Pocos años antes de que se la cortaran en la guillotina, la cabeza de Saint-Just, el revolucionario francés, alcanzó a alumbrar la genial idea de que, a semejanza de la institución del matrimonio civil, para los amigos se habría de instaurar la figura del “contrato de amistad”, a certificar por las partes ante juez o notario y todo.
¡Magnífica y revolucionaria idea! Eso era gente seria. Más que nada porque lo mejor de esos contratos es que se podrían cancelar de manera unilateral y sin previo aviso. ¿De cuántos amigos que nos quieren mal no nos gustaría romper por siempre, de forma civilizada, pero con contundencia y sin lugar al equívoco?
Ya lo decía nuestro poeta inmortal: “Y como todos tuve amigos que… se alegraron al verme caer”. ¡Fuera esos amigos! Pero no es fácil. Como no sea una evidente y gran traición, no es nada sencillo cortar con una mala amistad sin entrar en bonches y los dimes y diretes sin fin. Por eso todos arrastramos malos amigos: por evitar la fatiga.
¿Por qué se habla de “Los tres mosqueteros” cuando en realidad eran cuatro? ¿Por qué invitaron a Judas a la última cena? En cambio, si las grandes amistades estuvieran sustentadas en un contrato legal, eso nos abriría la inesperada posibilidad de poder romperlo y así acabar con tantos malentendidos calamitosos.
Entonces el día menos pensado le llegaría a uno una carta del juzgado: “Por medio de la presente, se le notifica que, con fecha del 31 de febrero, a determinación del juez tercero de lo amiguístico, su excelencia don Judas de Paula Santander, el contrato de amistad vigente entre usted y doña Sofia Vergara queda desde ahora mismo formalmente rescindido y roto en mil pedazos”.
¡Listo el pollo! Se acabó quien te quería… Así terminaríamos por fin con tanto “gran amigo mío”, “compadre querido” y “hermano del alma” de esos que tan ricamente sarandongueaba Compay Segundo con aquello de: “Cuando yo tenía dinero/ Me llamaban don Tomás/ Y ahora como no tengo/ Me llaman Tomás na más”.
Pero precisamente hoy, que los dueños de los hotelitos románticos amanecen felices y boyantes porque ayer fue el Día del Amor y la Amistad, no quiero yo romper una lanza en contra de las amistades, todo lo contrario. Es verdad que existe cierto escepticismo al respecto.
Dice Diógenes Laercio que Aristóteles solía decir: “¡Oh amigos...no hay amigos!”. Y entre nosotros decimos: “¿Amigo…? Amigo, el ratón del queso, y se lo come…”. Pero esos son puros berrinches puntuales. El mismo Aristóteles también dejó dicho que “sin amigos nadie querría vivir, aunque poseyera los demás bienes”.
Si además limitáramos el número máximo de contratos de amistad permitidos por ley (yo diría 10 para los solteros y 5 para los casados), eso entonces nos abocaría a revalorizar bien las cosas. “¿Quieres ser mi amiga?”. “Déjame pensarlo”. Lo que no cuesta, no se aprecia.
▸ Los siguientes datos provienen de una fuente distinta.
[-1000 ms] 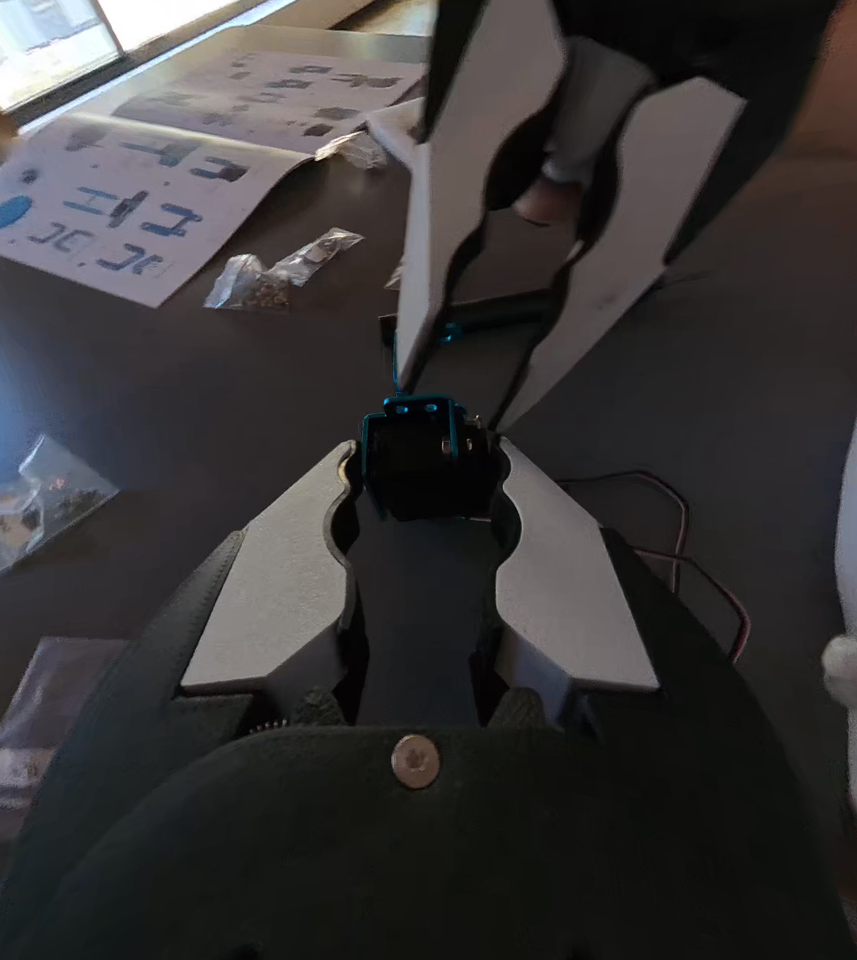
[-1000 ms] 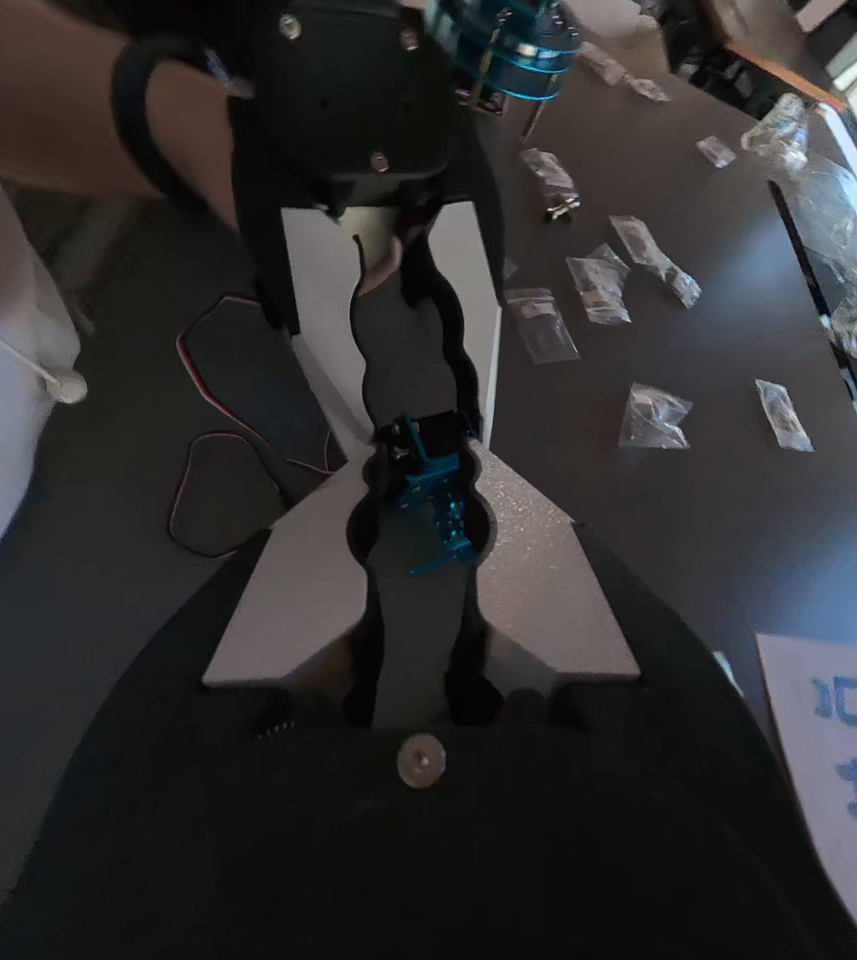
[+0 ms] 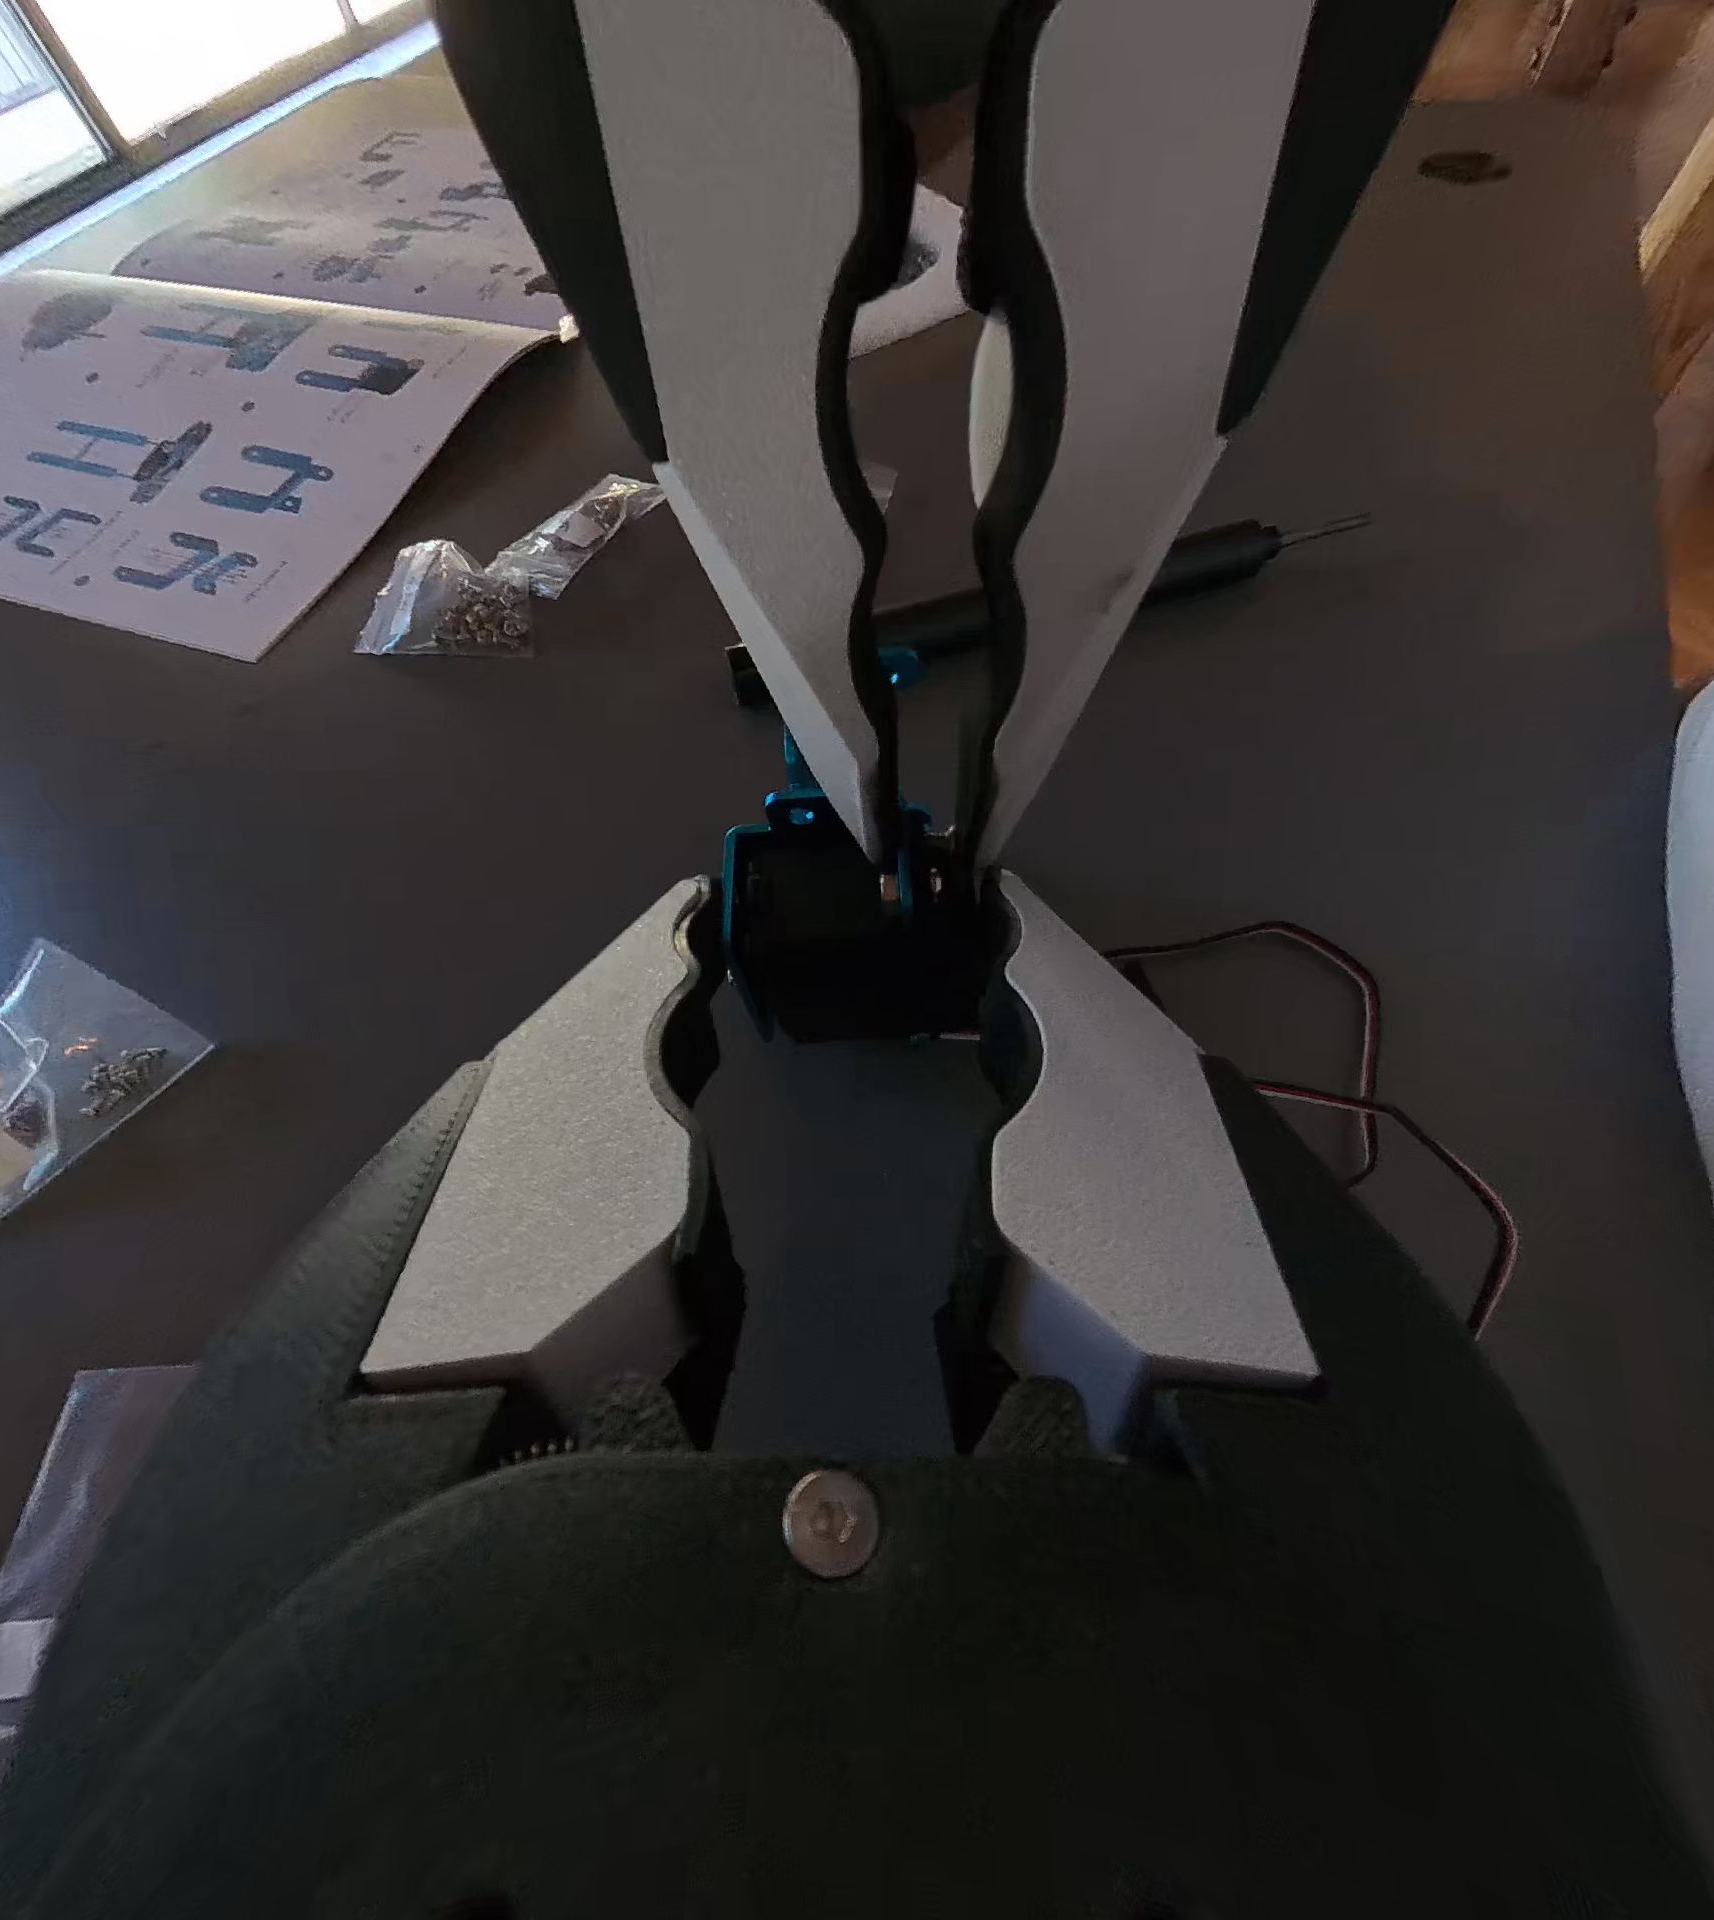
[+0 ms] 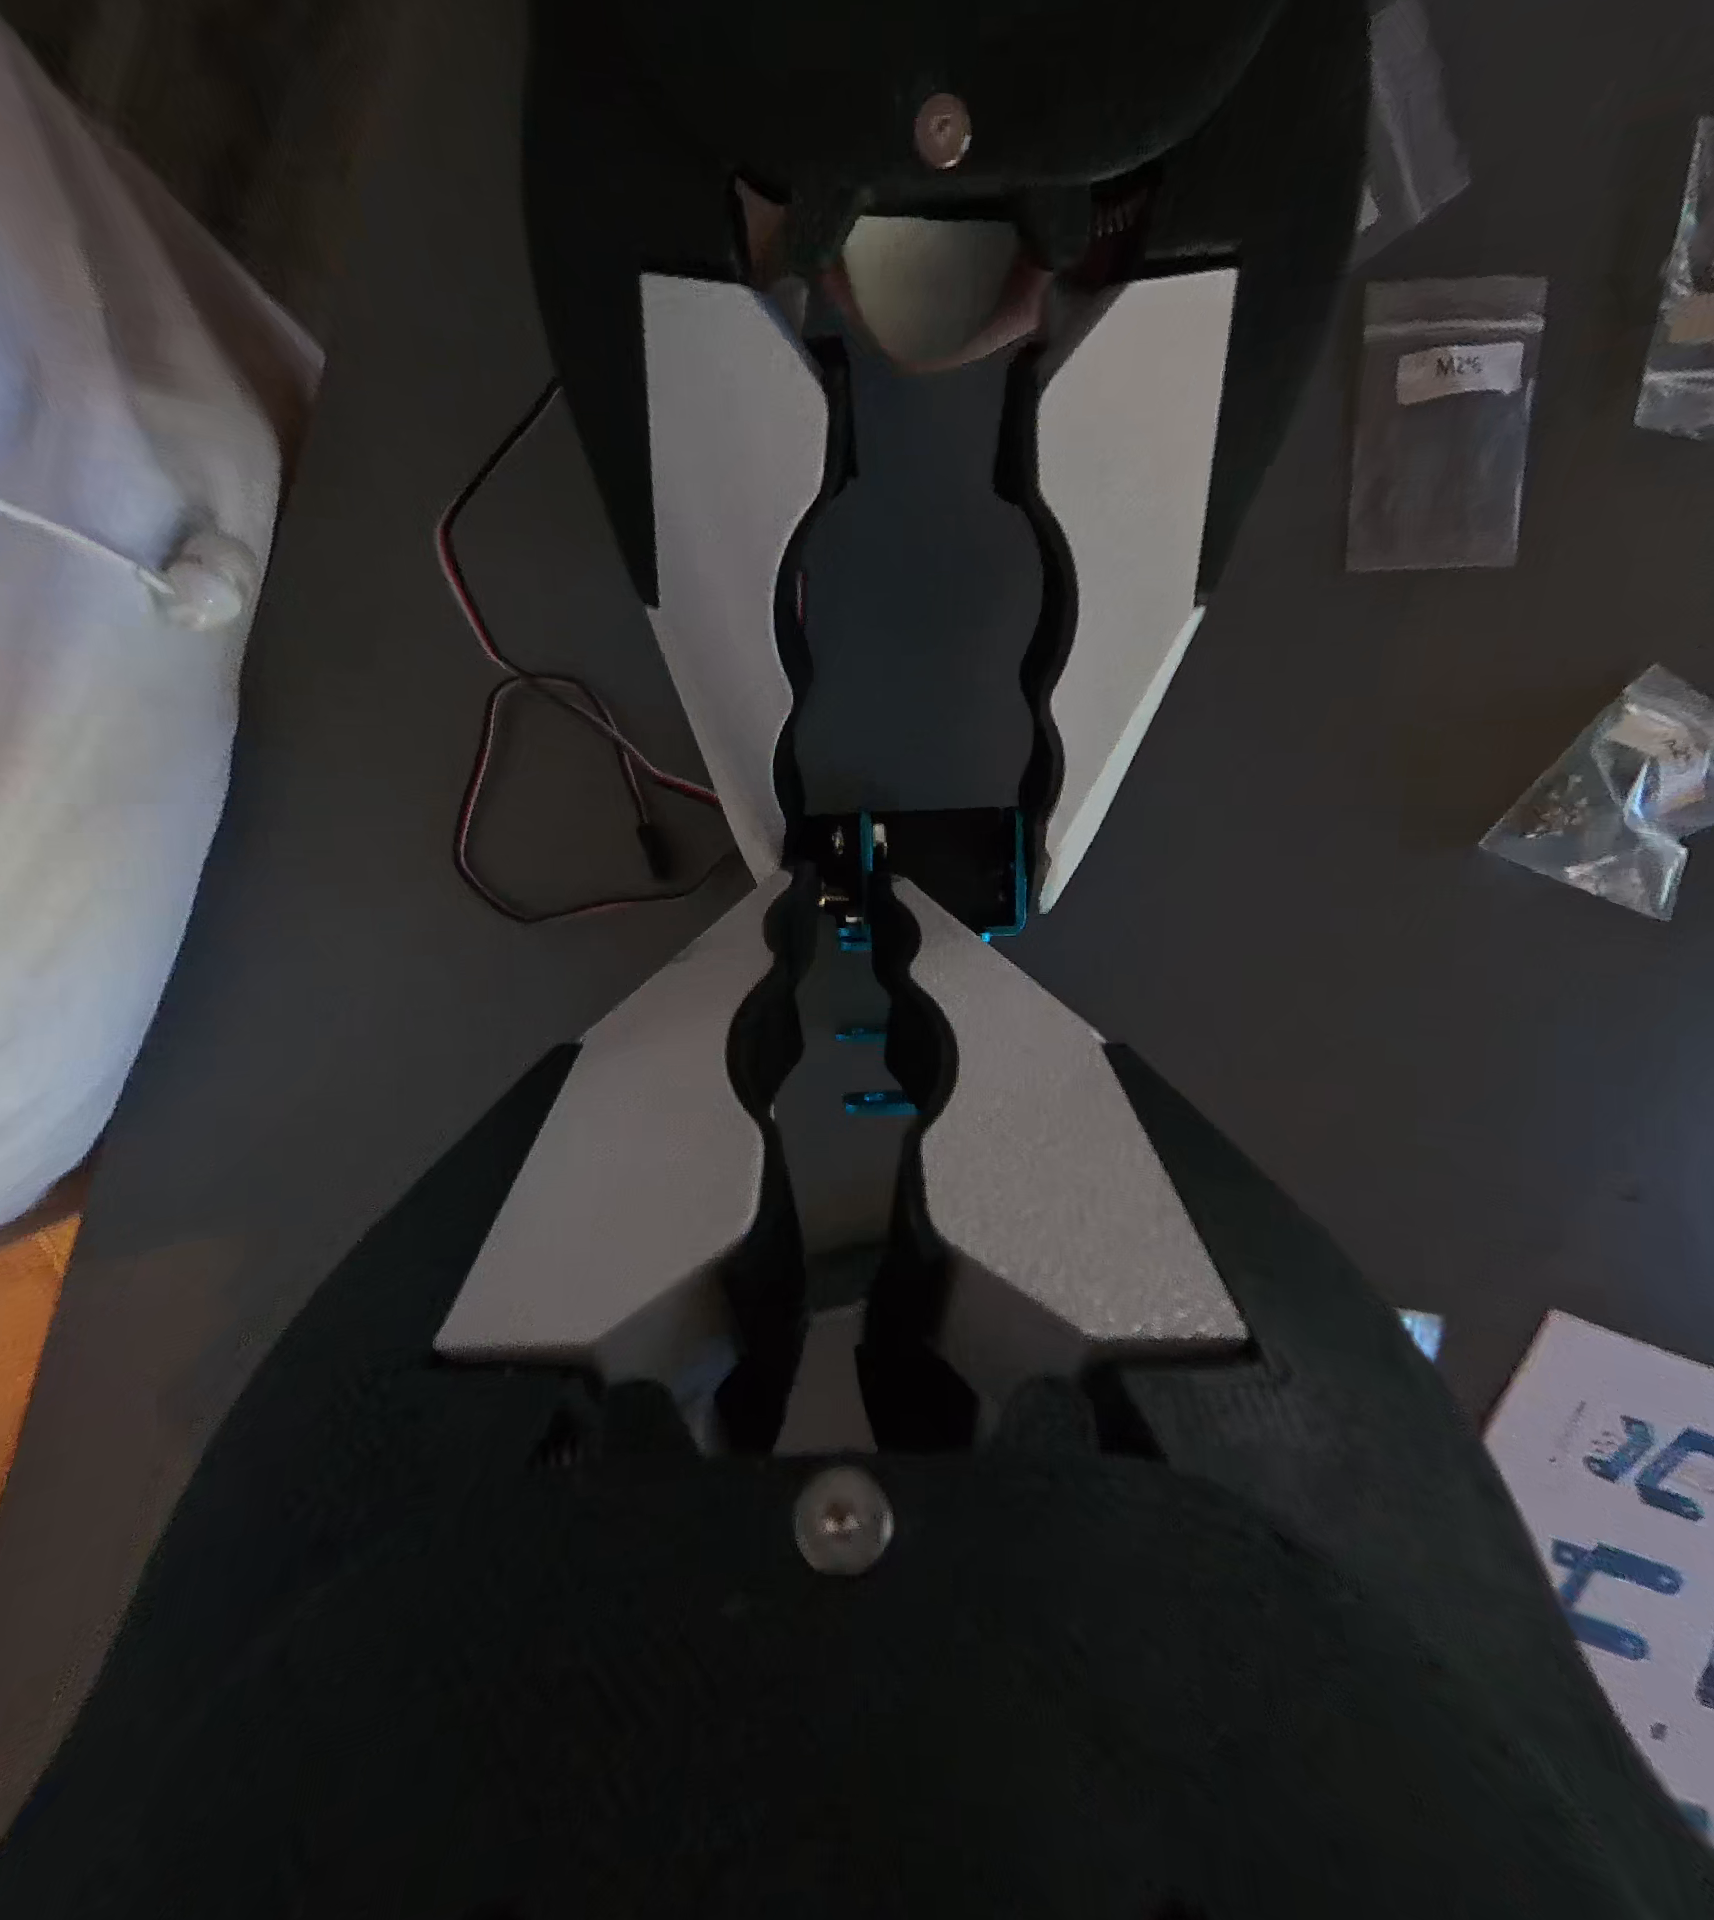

En cambio, así, entraría en juego el concepto de “calidad amiguística”, y las amistades alcanzarían su mejor nivel.
La idea de Saint-Just es perfecta por ambos lados: encumbraría las buenas amistades y acabaría con las malas. O como diría la Orquesta Aragón: “Aprende a darle la mano a quien es tu amigo/ Y al otro deja que siga por su camino”.